[Assigned task]
Find the line containing "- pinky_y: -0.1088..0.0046" in the records below. Copy exactly that line and each one after it, ending at the line containing "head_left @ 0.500", and nothing more.

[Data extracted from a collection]
------------------------------------------------------------

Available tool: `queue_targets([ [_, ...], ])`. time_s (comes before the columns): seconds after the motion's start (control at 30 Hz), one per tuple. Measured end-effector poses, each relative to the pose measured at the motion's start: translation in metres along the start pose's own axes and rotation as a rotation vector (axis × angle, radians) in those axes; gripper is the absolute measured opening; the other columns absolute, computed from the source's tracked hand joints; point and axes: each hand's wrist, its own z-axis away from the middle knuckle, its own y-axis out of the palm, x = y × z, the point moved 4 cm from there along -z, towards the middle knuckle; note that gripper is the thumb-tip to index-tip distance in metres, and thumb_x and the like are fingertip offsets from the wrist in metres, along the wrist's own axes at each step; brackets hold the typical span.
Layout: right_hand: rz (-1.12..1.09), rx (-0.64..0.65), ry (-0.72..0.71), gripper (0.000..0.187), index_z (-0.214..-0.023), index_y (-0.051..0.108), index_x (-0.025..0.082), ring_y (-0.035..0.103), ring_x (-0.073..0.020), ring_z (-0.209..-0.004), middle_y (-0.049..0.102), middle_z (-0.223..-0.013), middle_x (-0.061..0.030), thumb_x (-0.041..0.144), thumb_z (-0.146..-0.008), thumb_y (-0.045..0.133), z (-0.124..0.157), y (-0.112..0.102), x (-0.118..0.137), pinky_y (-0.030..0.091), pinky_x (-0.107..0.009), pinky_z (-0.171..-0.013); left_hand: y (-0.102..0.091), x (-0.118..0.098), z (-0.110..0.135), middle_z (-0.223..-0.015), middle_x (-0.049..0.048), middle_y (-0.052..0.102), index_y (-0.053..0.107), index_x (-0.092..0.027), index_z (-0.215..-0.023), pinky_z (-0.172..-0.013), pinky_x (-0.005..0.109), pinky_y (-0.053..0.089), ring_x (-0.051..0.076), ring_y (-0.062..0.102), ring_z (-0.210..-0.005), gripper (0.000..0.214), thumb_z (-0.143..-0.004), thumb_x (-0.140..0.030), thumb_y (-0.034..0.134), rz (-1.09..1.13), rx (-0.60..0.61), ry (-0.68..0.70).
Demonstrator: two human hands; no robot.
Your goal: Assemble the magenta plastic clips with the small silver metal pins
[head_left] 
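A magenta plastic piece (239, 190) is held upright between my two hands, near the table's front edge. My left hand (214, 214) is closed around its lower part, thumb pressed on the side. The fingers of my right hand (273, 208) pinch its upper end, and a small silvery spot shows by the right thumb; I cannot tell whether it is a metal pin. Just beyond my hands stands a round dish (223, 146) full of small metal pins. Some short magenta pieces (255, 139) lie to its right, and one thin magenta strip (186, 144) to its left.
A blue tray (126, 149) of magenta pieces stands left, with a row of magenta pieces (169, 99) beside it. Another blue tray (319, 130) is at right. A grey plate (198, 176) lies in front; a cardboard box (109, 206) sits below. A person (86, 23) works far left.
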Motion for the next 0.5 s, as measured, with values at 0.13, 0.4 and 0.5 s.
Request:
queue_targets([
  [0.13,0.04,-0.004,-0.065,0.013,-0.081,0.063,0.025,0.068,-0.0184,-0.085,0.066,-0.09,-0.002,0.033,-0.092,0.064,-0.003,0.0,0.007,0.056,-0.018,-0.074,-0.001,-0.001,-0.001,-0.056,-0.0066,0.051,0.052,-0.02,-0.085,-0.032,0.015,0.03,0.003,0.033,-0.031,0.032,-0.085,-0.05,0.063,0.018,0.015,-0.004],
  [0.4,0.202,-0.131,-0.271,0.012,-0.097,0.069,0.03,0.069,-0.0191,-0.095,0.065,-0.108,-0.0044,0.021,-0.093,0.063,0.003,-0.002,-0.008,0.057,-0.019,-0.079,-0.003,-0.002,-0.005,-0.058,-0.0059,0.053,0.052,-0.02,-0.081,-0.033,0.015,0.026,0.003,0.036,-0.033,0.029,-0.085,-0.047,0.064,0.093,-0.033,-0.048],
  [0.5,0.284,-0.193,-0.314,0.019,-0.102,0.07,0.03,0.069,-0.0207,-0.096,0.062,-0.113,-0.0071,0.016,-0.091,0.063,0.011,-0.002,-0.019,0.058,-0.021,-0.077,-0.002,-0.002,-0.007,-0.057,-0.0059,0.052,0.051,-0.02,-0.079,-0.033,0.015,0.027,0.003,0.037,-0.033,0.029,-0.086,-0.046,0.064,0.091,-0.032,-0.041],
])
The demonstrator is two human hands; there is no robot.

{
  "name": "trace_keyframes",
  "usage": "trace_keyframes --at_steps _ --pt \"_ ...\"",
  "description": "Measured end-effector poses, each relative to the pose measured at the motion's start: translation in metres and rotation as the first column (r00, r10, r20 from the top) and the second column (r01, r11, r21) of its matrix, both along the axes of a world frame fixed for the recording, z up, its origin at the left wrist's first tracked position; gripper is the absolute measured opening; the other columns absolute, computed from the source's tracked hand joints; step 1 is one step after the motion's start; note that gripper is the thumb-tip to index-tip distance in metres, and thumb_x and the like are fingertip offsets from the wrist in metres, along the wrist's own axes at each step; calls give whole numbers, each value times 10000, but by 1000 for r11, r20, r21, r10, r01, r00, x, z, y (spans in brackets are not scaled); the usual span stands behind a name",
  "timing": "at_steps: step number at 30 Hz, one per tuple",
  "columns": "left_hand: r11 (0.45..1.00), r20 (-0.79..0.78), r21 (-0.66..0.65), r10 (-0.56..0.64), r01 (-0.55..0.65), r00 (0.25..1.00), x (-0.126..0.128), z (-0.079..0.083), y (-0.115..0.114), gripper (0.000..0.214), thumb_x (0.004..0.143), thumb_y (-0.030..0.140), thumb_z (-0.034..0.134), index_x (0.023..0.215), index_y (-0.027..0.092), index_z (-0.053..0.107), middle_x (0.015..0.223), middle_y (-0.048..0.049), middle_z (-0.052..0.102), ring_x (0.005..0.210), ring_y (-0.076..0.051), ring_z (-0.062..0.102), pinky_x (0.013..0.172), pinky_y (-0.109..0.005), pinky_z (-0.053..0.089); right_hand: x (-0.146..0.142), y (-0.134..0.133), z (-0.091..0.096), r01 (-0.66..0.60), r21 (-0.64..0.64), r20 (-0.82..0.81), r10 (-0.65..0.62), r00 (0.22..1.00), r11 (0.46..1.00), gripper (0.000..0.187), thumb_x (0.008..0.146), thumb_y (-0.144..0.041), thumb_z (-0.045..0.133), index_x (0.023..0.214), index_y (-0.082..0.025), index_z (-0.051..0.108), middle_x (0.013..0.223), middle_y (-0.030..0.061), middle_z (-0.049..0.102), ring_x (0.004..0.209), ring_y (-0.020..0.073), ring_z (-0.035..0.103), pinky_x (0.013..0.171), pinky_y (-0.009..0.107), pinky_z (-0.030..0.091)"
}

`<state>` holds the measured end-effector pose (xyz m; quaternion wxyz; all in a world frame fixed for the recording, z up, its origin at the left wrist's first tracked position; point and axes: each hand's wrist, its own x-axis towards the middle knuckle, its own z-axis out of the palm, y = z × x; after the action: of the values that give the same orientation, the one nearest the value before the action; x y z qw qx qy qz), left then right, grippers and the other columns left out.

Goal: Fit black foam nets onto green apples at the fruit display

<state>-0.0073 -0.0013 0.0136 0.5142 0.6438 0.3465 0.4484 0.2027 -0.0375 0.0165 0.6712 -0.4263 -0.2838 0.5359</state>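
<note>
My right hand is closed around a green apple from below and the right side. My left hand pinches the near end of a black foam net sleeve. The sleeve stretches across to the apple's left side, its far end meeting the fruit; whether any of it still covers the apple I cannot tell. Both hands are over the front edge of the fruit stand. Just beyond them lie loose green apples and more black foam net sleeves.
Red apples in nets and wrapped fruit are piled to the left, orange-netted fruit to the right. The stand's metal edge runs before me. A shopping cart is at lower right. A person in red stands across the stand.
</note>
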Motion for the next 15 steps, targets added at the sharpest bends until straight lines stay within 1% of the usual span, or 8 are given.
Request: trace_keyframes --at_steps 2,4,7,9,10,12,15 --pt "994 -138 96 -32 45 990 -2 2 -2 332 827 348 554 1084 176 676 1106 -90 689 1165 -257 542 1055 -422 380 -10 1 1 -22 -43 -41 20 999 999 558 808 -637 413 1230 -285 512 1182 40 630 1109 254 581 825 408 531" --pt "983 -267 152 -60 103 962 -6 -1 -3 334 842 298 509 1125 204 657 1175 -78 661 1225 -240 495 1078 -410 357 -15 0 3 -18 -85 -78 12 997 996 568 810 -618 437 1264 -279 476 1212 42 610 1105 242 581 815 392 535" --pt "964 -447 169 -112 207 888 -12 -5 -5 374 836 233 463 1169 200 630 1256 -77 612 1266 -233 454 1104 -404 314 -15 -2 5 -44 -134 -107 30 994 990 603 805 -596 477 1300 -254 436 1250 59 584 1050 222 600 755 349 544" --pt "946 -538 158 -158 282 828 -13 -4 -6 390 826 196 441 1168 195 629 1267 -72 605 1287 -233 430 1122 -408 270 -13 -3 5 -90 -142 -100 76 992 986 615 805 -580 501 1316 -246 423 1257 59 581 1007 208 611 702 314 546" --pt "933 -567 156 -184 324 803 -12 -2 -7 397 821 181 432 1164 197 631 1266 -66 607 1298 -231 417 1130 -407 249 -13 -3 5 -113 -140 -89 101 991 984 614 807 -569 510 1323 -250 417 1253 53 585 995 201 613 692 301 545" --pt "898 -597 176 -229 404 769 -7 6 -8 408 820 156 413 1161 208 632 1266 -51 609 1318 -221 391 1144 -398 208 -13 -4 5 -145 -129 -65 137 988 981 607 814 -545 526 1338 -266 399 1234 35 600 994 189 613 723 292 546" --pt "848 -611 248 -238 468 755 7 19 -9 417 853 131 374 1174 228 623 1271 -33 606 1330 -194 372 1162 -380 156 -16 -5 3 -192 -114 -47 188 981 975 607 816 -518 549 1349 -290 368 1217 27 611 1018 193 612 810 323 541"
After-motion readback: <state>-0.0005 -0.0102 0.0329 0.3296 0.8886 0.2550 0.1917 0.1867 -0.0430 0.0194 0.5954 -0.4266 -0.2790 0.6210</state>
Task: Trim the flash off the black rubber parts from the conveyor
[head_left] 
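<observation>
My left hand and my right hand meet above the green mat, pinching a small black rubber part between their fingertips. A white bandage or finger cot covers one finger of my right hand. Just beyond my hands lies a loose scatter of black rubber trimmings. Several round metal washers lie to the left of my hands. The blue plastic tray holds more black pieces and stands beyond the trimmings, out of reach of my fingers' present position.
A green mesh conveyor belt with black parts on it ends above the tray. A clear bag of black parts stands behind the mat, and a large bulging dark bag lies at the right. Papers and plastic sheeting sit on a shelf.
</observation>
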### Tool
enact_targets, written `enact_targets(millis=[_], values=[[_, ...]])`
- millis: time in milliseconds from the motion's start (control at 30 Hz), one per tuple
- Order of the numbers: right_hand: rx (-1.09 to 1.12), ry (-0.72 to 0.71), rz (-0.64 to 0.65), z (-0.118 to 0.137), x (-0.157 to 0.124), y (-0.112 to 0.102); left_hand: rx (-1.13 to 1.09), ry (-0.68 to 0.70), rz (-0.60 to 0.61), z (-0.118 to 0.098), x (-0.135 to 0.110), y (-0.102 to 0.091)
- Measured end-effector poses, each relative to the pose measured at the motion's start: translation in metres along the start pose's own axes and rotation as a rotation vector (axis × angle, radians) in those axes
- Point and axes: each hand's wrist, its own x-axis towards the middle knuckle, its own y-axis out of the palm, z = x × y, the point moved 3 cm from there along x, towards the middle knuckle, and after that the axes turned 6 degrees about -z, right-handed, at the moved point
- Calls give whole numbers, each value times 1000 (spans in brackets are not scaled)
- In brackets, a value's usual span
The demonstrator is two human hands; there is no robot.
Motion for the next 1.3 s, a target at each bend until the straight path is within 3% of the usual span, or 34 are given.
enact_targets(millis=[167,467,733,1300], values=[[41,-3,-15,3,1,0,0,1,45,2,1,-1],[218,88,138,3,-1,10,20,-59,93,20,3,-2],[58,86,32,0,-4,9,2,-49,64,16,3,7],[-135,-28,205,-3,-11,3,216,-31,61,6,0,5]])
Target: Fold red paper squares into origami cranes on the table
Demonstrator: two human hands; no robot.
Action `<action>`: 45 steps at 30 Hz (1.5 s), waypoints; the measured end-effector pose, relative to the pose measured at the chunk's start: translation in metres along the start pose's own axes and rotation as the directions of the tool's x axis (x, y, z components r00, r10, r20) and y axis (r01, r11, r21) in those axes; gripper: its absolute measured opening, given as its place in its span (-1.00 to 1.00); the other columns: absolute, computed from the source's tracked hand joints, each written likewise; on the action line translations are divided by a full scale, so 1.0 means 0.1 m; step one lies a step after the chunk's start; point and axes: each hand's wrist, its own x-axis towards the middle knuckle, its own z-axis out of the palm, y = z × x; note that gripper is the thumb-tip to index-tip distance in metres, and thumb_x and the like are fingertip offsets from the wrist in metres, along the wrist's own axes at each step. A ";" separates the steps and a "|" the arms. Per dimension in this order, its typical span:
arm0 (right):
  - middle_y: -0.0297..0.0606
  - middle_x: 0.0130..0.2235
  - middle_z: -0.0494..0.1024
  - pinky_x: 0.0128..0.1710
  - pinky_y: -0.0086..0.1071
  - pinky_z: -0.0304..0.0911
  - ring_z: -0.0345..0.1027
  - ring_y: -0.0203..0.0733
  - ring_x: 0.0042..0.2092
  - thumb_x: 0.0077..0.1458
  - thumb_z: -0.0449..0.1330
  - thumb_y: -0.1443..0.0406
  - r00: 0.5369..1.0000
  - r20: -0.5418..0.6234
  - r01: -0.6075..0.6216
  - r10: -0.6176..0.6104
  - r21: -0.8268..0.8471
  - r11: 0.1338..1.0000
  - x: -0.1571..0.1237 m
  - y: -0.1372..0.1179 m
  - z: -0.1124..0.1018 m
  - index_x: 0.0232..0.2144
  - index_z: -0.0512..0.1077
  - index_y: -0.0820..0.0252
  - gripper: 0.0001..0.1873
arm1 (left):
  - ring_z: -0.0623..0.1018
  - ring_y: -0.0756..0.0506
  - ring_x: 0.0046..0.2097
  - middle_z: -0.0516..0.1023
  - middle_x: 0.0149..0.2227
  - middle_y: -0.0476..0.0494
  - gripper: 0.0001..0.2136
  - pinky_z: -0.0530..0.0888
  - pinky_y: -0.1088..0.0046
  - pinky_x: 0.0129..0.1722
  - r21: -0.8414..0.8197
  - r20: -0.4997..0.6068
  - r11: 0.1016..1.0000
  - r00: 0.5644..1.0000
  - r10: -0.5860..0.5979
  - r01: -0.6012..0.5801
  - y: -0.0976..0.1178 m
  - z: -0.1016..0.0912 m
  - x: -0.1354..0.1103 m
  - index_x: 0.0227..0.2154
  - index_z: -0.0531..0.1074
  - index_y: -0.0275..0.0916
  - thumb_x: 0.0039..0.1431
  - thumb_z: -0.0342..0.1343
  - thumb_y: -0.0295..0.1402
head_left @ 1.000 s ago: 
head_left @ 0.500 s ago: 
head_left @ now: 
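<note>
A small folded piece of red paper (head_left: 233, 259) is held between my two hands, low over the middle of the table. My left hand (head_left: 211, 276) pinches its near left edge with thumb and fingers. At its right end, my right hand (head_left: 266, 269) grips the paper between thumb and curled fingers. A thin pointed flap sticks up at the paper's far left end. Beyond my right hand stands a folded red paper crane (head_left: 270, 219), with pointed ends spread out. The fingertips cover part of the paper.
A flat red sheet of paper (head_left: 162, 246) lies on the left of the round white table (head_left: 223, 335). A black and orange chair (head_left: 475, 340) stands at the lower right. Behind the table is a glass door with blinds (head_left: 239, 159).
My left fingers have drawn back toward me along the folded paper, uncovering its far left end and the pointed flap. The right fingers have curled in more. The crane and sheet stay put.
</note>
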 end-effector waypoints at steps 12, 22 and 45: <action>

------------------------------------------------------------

[Answer box]
  - pinky_y: -0.1088..0.0046
  - pinky_x: 0.0129..0.1722
  - r21: -0.8414..0.8197
  - r20: -0.4997..0.6068
  - r11: 0.1016..1.0000
  - r00: 0.5644..1.0000
  - r10: -0.5860..0.5979
  - r01: -0.6012..0.5801
  - y: -0.0976..0.1178 m
  - z: -0.1016..0.0912 m
  - x: -0.1354..0.1103 m
  - index_x: 0.0227..0.2154
  - index_z: -0.0531..0.1074
  - index_y: -0.0275..0.0916
  - thumb_x: 0.0039..0.1431
  - thumb_z: -0.0342..0.1343
  - thumb_y: -0.0295..0.1402
head_left @ 1.000 s ago: 
head_left @ 0.500 s ago: 

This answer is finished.